7 Job Performance
7.1 Why Resource Estimation Matters
| Too little | Too much |
|---|---|
| Job fails or times out | Longer queue wait |
| Must resubmit, wasting time | Cluster resources sit idle |
| Wastes your fair-share allocation | Reduces your future priority |
The goal is to request what you need with a reasonable buffer — not to over-provision.

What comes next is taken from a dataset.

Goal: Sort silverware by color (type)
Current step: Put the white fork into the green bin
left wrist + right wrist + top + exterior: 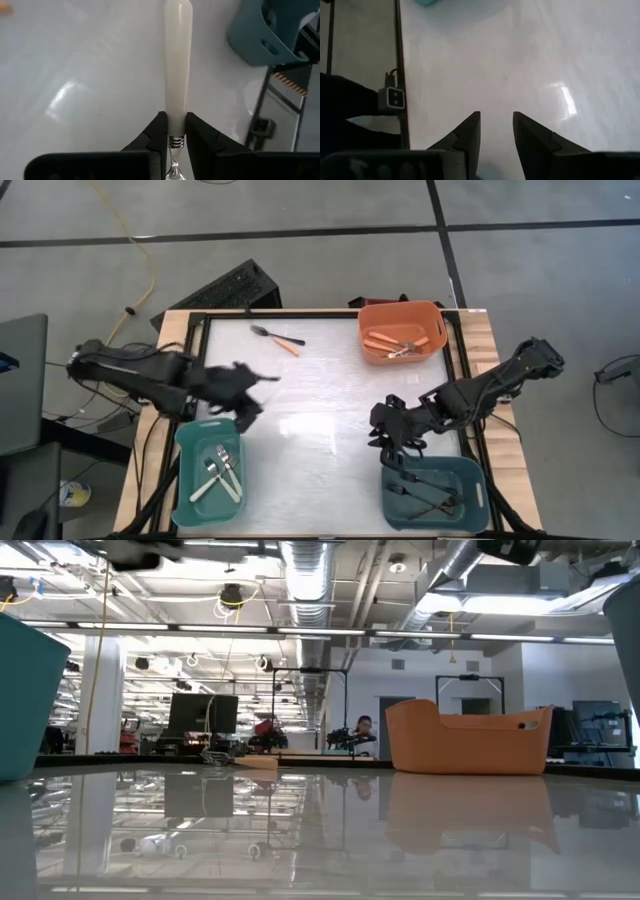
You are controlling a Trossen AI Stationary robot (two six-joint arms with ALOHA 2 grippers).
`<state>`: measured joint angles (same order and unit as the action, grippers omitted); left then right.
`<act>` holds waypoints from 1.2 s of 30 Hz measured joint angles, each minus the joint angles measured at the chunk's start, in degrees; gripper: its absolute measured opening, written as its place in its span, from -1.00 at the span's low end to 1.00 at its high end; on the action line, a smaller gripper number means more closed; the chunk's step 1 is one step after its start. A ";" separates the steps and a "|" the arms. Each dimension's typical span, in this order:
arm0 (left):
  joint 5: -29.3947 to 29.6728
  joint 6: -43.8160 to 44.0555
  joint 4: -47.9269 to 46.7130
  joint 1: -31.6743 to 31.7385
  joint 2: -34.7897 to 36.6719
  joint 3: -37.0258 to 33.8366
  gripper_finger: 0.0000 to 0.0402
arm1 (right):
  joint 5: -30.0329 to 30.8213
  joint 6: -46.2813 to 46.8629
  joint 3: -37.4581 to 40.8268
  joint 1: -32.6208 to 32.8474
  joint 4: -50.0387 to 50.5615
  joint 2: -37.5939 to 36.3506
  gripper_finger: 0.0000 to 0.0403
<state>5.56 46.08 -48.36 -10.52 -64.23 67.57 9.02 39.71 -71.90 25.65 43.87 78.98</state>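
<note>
A: Where did the sorting stand?

B: Nearly done. The left end effector [176,131] was clenched on a white-handled piece [177,60] over the worktop [320,395], near the left teal bin [208,472] that already held the white ones. A black fork [268,333] and an orange piece [287,347] still lay loose at the far edge.

A: The rest?

B: Orange ones sat in the orange bin [402,331], black ones in the right teal bin [433,492]. The right end effector [496,131] hung released above that bin. The worktop was glossy white; beyond it was a workshop with a person [363,727] seated far off.
</note>
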 joint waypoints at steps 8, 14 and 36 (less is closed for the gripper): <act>8.90 24.33 -13.77 -18.81 5.67 0.04 -0.82 | -3.63 -5.68 0.00 -5.84 -3.11 0.00 -0.32; 11.17 39.52 -16.19 -29.03 3.26 -3.44 -0.81 | -6.38 -9.85 0.00 -10.81 -4.20 0.00 -0.32; -0.88 56.33 -9.77 -35.81 2.25 -15.75 -0.61 | -17.00 -14.76 0.00 -18.73 -4.25 0.00 -0.32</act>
<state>4.68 102.41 -58.13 -46.33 -61.98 51.82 -7.99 24.95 -71.90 6.92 39.62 78.98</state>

7.2 Estimating Resources Before Your First Run
7.2.1 Cores
- Serial code — request 1 core
- Multi-threaded (OpenMP, pthreads) — typically 4–16 cores; check the tool’s documentation
- MPI — can span multiple nodes; test scaling before committing large core counts
- GPU — request a
gpupartition node
Always start small: run on 1–4 cores, measure actual runtime, then decide whether more parallelism helps.
7.2.2 Memory
| Method | How |
|---|---|
| Check documentation | Many tools list minimum/recommended RAM |
| Look at past jobs | sacct shows actual peak memory usage |
| Run a small test | Use a subset of data, then check with seff |
| Estimate from data | If a tool loads input as a matrix and makes N copies: memory ≈ N × file size |
Available node memory configurations on Hazel (GB): 64 / 128 / 192 / 256 / 512* / 1024**
* Limited outside partner queues · ** Rare; expect long waits
Request slightly below the node maximum — the OS also needs RAM. To target a 128 GB node, request --mem=120G.
7.2.3 Time
Run a small test job and extrapolate:
# Run a quick test
$ sbatch --time=0:30:00 -n 1 --cpus-per-task=4 ./test_run.sh
# Check how long it actually took after it finishes
$ seff JOBIDAdd a 20–30% buffer over your measured time. For data-dependent runtimes, linear scaling is a safe first assumption (2× data ≈ 2× time), though some algorithms are super-linear.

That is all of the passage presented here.